Schwörbel: Aber so ist es nun mal. Das ist eine Aufgabe der Zeitung. Wer das nicht macht, nimmt diese Aufgabe nicht ernst. Wenn eine Regionalzeitung eine ganze Seite über einen Hundesalon macht, ist das okay – solange sie auch umfangreiche politische Berichterstattung macht.
Büch: Man kann Politik nicht weglassen. Gerade Wohnungsmarktpolitik und Gentrifizierung. Ich würde aber trotzdem sagen, dass der Hundesalon seine Berechtigung hat. Unsere Leser haben ein Interesse an den Menschen, und nicht nur an den Stars aus dem Kiez. Das sind spannende Geschichten, über die man auch erzählen kann, was falsch läuft in unserer Gesellschaft. Das ist wichtiger als das Klein-Klein der Lokalpolitik.

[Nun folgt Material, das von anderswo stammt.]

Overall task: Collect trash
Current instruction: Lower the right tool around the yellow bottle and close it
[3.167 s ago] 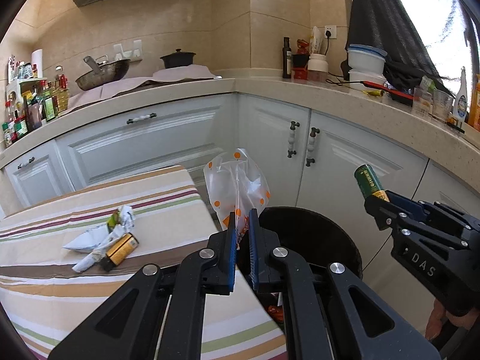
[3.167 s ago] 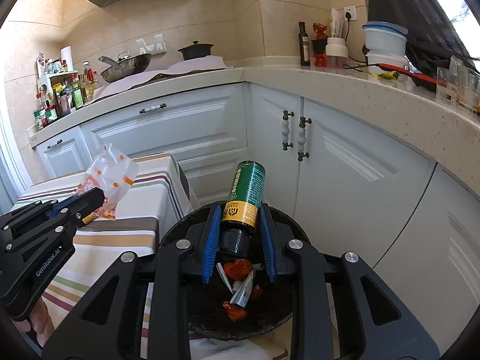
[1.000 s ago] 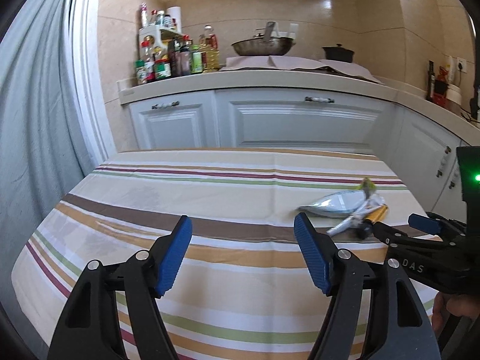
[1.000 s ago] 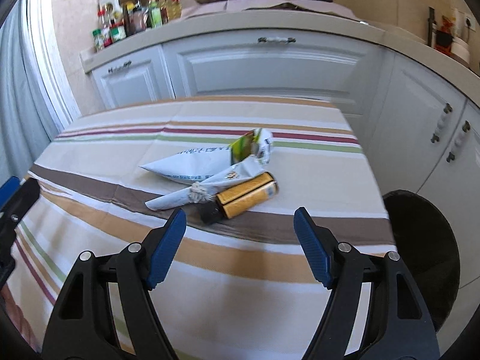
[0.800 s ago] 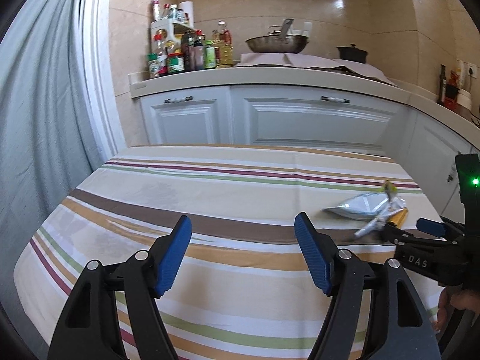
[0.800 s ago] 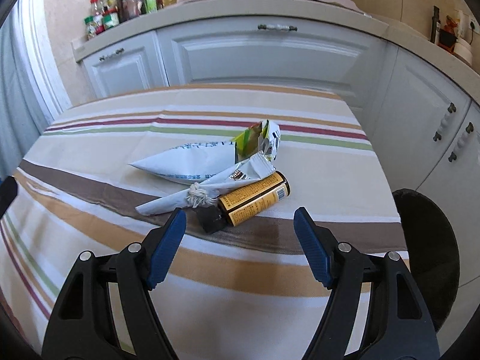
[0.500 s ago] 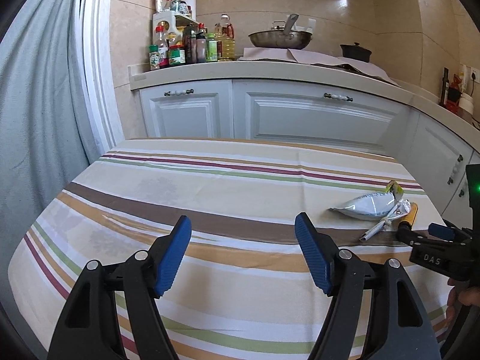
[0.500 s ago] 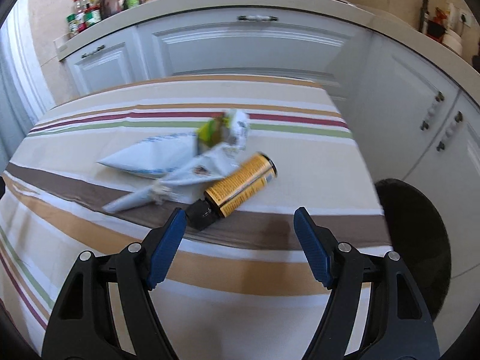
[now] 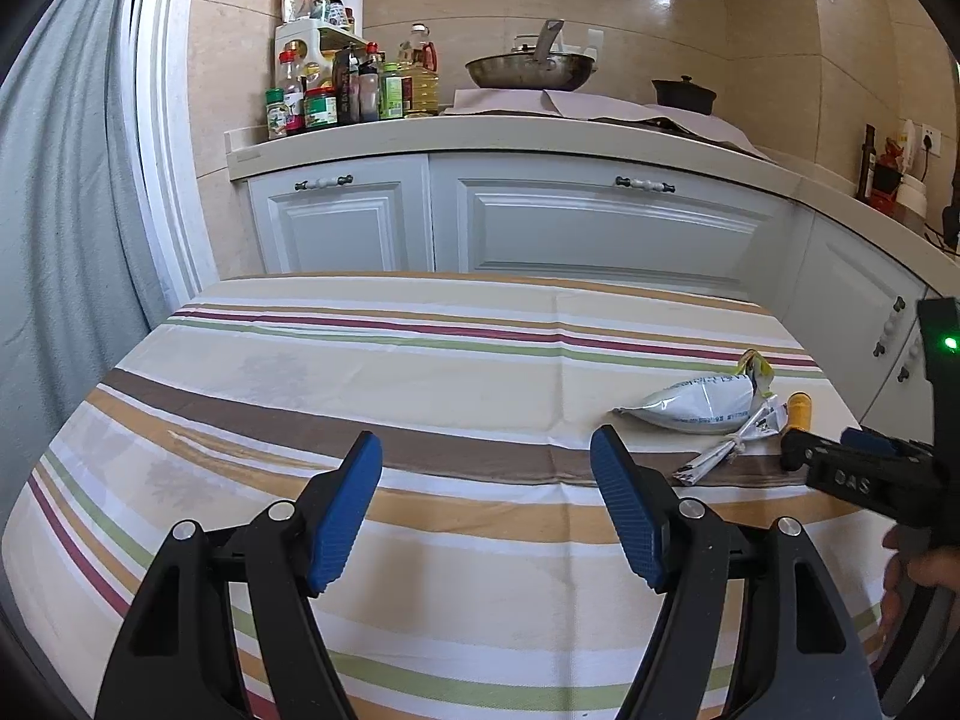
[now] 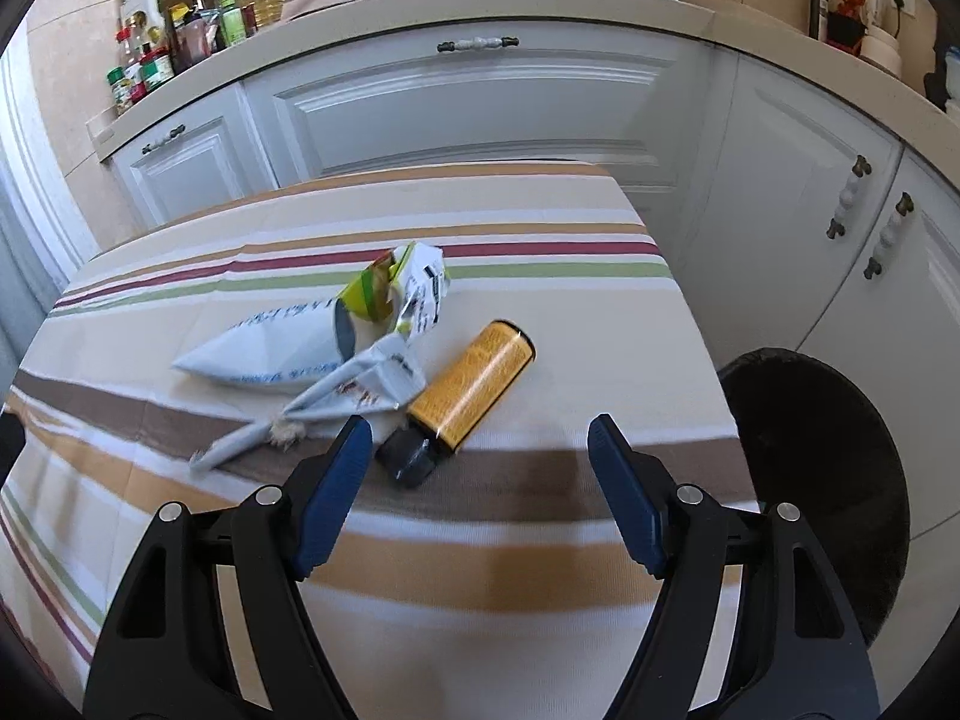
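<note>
On the striped tablecloth (image 10: 528, 576) lies an orange bottle (image 10: 474, 387) with a black cap, on its side. Beside it rest a white torn-open pouch (image 10: 282, 348) and a twisted white wrapper (image 10: 336, 396). My right gripper (image 10: 480, 450) stands open just short of the bottle, with nothing between its blue pads. In the left wrist view the same pouch (image 9: 696, 405), wrapper (image 9: 732, 447) and bottle (image 9: 798, 405) sit at the table's right side. My left gripper (image 9: 486, 462) hangs open over bare cloth, well left of them. The right gripper's black body (image 9: 870, 474) partly hides the bottle there.
A black trash bin (image 10: 834, 480) stands on the floor off the table's right edge. White cabinets (image 9: 600, 228) run behind the table, with bottles (image 9: 336, 90) and a wok (image 9: 528, 69) on the counter. A grey curtain (image 9: 66, 240) hangs at the left.
Since about three seconds ago, both grippers have let go of the bag and green bottle at the bin and swung to the table. In the last second the right gripper has closed in on the orange bottle.
</note>
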`<state>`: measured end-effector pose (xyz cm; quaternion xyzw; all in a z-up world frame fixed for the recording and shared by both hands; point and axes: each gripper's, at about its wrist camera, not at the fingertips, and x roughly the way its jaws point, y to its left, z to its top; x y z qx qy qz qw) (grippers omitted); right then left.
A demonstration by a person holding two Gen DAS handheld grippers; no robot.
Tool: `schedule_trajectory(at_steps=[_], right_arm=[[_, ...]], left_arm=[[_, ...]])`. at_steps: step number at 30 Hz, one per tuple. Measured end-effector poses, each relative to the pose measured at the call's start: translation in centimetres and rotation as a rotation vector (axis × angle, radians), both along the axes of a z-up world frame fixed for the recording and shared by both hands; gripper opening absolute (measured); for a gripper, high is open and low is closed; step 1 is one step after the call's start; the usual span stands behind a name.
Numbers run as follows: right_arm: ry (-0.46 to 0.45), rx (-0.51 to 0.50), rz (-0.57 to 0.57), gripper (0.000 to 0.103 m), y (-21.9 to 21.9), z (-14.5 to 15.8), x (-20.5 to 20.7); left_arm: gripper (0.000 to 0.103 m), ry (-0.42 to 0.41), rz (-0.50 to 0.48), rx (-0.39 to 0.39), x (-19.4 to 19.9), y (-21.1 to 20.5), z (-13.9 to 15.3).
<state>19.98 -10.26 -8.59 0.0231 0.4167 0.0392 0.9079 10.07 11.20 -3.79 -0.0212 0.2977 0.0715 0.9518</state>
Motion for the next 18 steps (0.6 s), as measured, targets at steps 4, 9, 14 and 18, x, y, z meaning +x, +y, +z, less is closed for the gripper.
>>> schedule_trajectory(at_steps=[4, 9, 14, 18], right_arm=[[0.022, 0.002, -0.005, 0.073, -0.4, -0.4, 0.5], [0.026, 0.001, -0.022, 0.071, -1.7, -0.5, -0.3], [-0.015, -0.005, 0.0, 0.071, -1.5, 0.4, -0.1], [-0.007, -0.014, 0.042, 0.048, -0.9, 0.2, 1.0]], left_arm=[[0.07, 0.009, -0.002, 0.0, 0.3, 0.1, -0.2], [0.07, 0.013, -0.013, -0.005, 0.8, -0.4, -0.3], [0.07, 0.02, -0.044, -0.006, 1.2, -1.6, -0.5], [0.07, 0.023, -0.068, 0.005, 1.4, -2.6, -0.6]])
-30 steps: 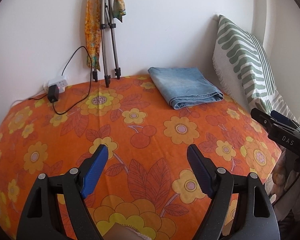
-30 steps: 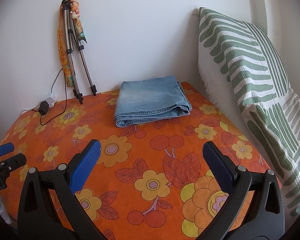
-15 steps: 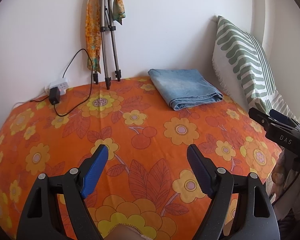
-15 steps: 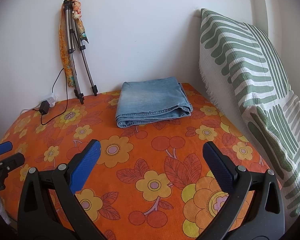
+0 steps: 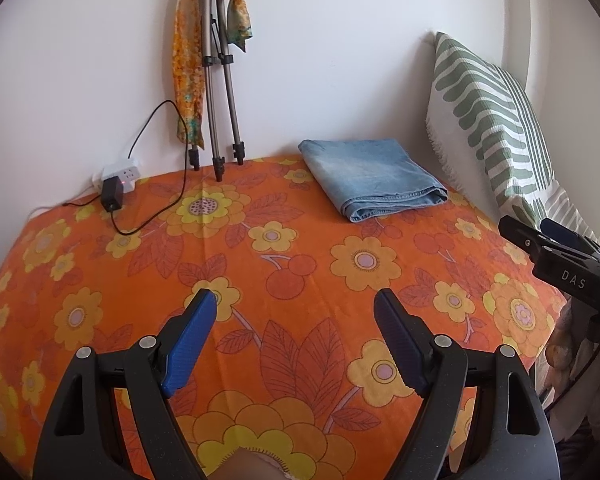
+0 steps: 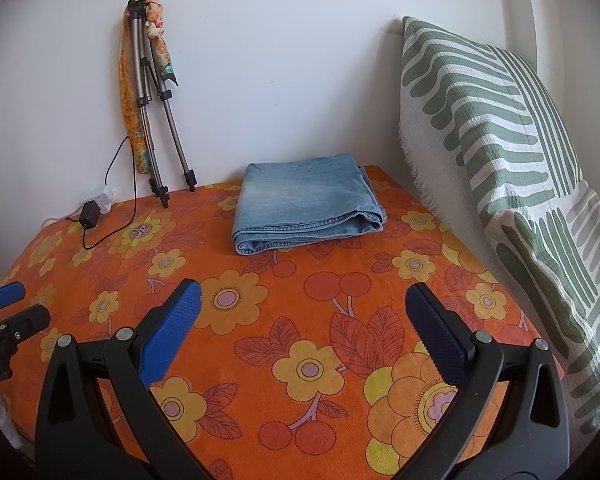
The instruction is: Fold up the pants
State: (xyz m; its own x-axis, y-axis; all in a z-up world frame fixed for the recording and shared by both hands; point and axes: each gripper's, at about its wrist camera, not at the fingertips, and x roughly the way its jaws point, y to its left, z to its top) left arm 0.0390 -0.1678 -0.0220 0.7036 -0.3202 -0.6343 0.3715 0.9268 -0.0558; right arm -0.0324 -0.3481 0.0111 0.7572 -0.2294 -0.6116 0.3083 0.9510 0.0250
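Right wrist view is showing the jeans (image 6: 306, 206) lying folded by the wall, well beyond both grippers (image 6: 300, 312) (image 5: 294, 312), fingers apart and empty; grabbing one layer risks unfolding them.

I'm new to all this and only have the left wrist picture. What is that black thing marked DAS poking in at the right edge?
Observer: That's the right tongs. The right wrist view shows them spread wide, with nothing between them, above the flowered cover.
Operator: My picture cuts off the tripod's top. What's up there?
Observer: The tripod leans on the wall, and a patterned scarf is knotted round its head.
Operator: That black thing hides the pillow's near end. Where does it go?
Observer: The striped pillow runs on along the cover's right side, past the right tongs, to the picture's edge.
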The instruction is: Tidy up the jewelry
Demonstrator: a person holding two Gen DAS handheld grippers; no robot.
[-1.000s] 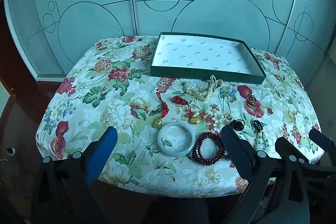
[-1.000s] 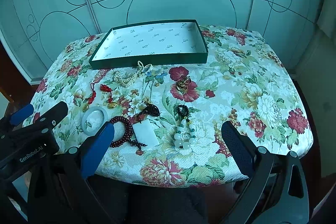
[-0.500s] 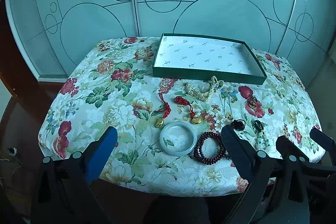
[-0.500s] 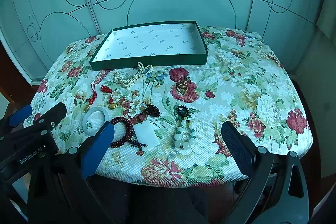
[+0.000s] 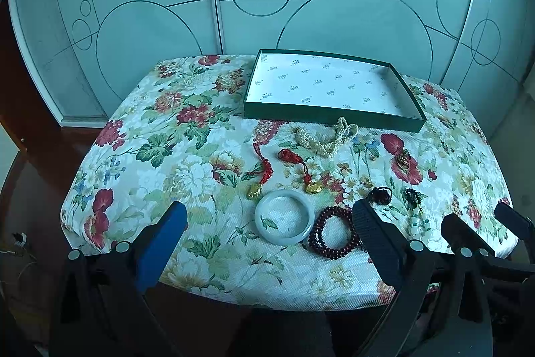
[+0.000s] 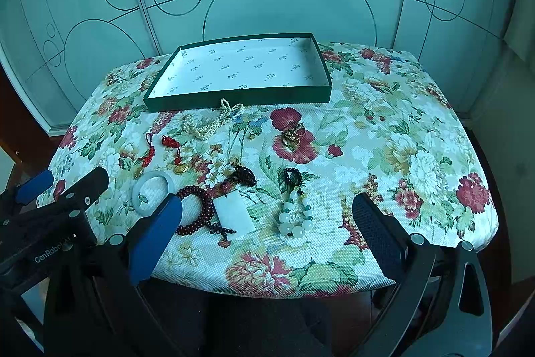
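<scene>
left gripper [image 5: 269, 228] wide open, nothing held, hovering at the near edge of the floral tablecloth [image 5: 167, 136]. from the left on the cloth: two red cord charms with gold ends [image 5: 264, 169], pale jade bangle [image 5: 284, 217] lying flat just in front of them, dark red bead bracelet [image 5: 331, 233] touching the bangle's right side. white rectangular pendant [image 6: 234, 212] overlaps the bead bracelet's right edge, dark carved piece [image 6: 245, 175] just behind it. pearl strand [image 6: 209, 122] bunched against the front wall of the green box [image 6: 240, 96], which sits at the far side with a bare white printed lining. gold rings [image 6: 292, 136] mid-table on a red flower. pale bead bracelet with green beads [image 6: 296, 214] near the front. right gripper [image 6: 267, 225] also wide open, holding nothing, low over the near edge.
</scene>
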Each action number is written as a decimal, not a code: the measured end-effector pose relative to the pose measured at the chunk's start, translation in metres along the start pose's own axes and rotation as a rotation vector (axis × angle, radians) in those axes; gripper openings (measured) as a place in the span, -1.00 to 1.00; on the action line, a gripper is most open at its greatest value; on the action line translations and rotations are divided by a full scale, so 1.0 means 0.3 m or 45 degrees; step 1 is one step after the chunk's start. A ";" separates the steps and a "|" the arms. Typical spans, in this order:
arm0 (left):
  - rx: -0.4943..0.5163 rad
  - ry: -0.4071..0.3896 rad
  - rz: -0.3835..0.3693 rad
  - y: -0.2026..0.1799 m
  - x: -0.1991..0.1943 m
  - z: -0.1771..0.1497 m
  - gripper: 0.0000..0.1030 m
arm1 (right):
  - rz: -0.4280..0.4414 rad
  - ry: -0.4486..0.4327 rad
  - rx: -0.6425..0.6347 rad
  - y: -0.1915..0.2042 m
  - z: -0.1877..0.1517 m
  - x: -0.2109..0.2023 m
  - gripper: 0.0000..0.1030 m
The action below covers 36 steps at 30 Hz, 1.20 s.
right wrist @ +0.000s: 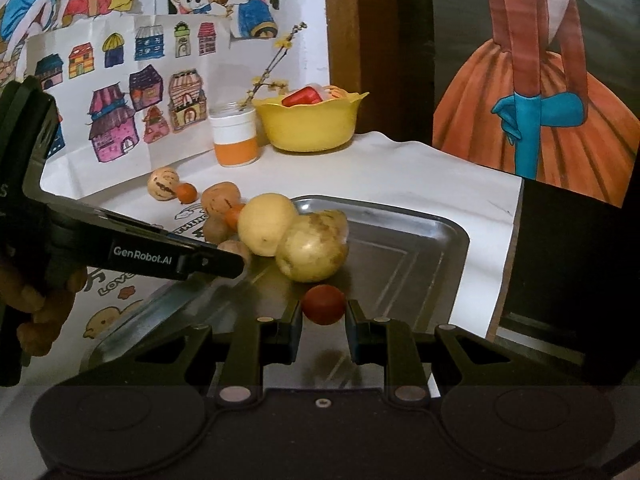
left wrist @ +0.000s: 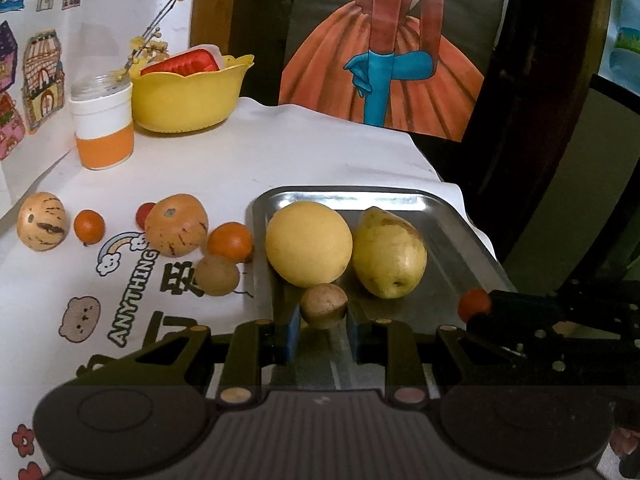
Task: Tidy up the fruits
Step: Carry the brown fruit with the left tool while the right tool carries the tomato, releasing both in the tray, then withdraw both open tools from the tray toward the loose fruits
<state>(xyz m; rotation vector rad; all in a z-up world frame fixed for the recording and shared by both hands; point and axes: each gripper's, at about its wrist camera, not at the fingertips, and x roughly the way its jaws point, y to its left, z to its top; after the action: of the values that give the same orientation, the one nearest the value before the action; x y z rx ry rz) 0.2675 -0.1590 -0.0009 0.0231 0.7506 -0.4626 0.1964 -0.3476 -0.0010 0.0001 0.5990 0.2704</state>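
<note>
A steel tray (left wrist: 444, 220) holds a round yellow fruit (left wrist: 308, 244) and a yellow pear (left wrist: 390, 254). My left gripper (left wrist: 323, 322) is shut on a small brown fruit (left wrist: 323, 305) over the tray's near left corner. My right gripper (right wrist: 323, 314) is shut on a small red fruit (right wrist: 323, 304) held above the tray (right wrist: 420, 256); the left wrist view shows that red fruit (left wrist: 474, 304) at the tray's right. On the cloth left of the tray lie two striped fruits (left wrist: 42, 220) (left wrist: 176, 224), two oranges (left wrist: 89, 227) (left wrist: 230, 242), another brown fruit (left wrist: 217, 276) and a half-hidden red one (left wrist: 144, 213).
At the back stand a yellow bowl (left wrist: 188, 96) with a red item in it and an orange-and-white jar (left wrist: 103, 128) with a flowering twig. Drawings cover the wall on the left. The table ends just right of the tray, beside dark furniture (left wrist: 532, 120). A hand (right wrist: 36, 312) holds the left gripper.
</note>
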 end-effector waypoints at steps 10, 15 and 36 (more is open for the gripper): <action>0.006 0.019 -0.007 -0.015 0.022 -0.001 -0.47 | 0.004 0.003 0.026 -0.016 -0.009 0.014 -0.50; 0.006 0.023 -0.001 -0.017 0.022 -0.002 -0.46 | 0.001 -0.006 0.030 -0.015 -0.015 0.002 -0.49; -0.041 -0.129 0.123 0.015 -0.152 0.016 0.99 | -0.041 -0.135 0.073 0.014 -0.018 -0.145 0.99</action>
<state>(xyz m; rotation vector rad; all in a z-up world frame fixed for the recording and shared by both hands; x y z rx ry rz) 0.2433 -0.1377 0.0323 0.0057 0.6543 -0.3568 0.1580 -0.3550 0.0191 0.0594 0.5009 0.2204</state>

Schwörbel: Wir versuchen, das Prozesshafte der Politik abzubilden – über viele, eher kleine Texte. Wir haben zum Beispiel 80 Texte zur Kastanienallee veröffentlicht. Da wird der Verlauf dann deutlich.
Was wissen Sie über Ihre Leser?
Büch: Glaubt man Google-Analytics und Facebook, ist die Mehrheit zwischen 25 und 45 Jahren und zu 55 Prozent weiblich.
Schwörbel: Wir wollen in den nächsten Monaten unsere Abonnenten noch besser kennenlernen und hatten unter anderem dafür vor wenigen Tagen unser erstes Mitgliedertreffen. Da waren junge Studierende dabei und solche über 60. Also die ganze Bandbreite.
Vor fünf Jahren gab es einen Hype um die sogenannen hyperlokalen Blogs und Angebote, sie galten als Zukunft des Lokaljournalismus. In Berlin sind eigentlich nur Ihre beiden wirklich relevant. Wieso funktioniert das zum Beispiel in Charlottenburg nicht?
Büch: Das würde auch dort funktionieren. Aber es macht einfach keiner.
Warum?
Büch: Weil es wahnsinnig viel Arbeit ist. Man braucht Leute, die Lust haben, ohne gleich das große Geld sehen zu wollen. Man braucht auch Leute, die dort wohnen. Die Hälfte der richtig guten Geschichten läuft einem einfach über den Weg.
Schwörbel: Wir waren vielleicht einfach naiv genug, um unser Projekt zu starten. Und ja, wir haben das hingekriegt mit der Einführung des Abonnentenmodells, aber wir sind erst am Anfang und müssen noch wachsen. Das schreckt Gründer vielleicht ab. Ich verstehe vor allem nicht, warum die Berliner Verlage das nicht als Chance begreifen. Wir sind ein super Innovationslabor, die Investitionen sind vergleichsweise gering und es gibt klare Signale, dass es klappt!
Zurück zum Hype.
Schwörbel: Der Hype war genauso übertrieben wie jetzt die Enttäuschung. Wir brauchen eine nüchterne Einschätzung, was möglich ist. Ich hoffe, dass sich in anderen Stadtteilen verlagsunabhängige Publikationen entwickeln – wie in den achtziger Jahren die Stadtmagazine.
Aber genau das wurde doch vor fünf Jahren vorhergesagt – und ist eben nicht eingetreten.
Büch: Es geht halt nicht so schnell. Hyperlokale Berichterstattung ist zudem eine Besonderheit Berlins. Weil die Stadt so groß ist, und wir für 300.000 Menschen in Neukölln berichten können. In München würde das in dieser Form nicht funktionieren, weil da die Stadtteile kleiner sind.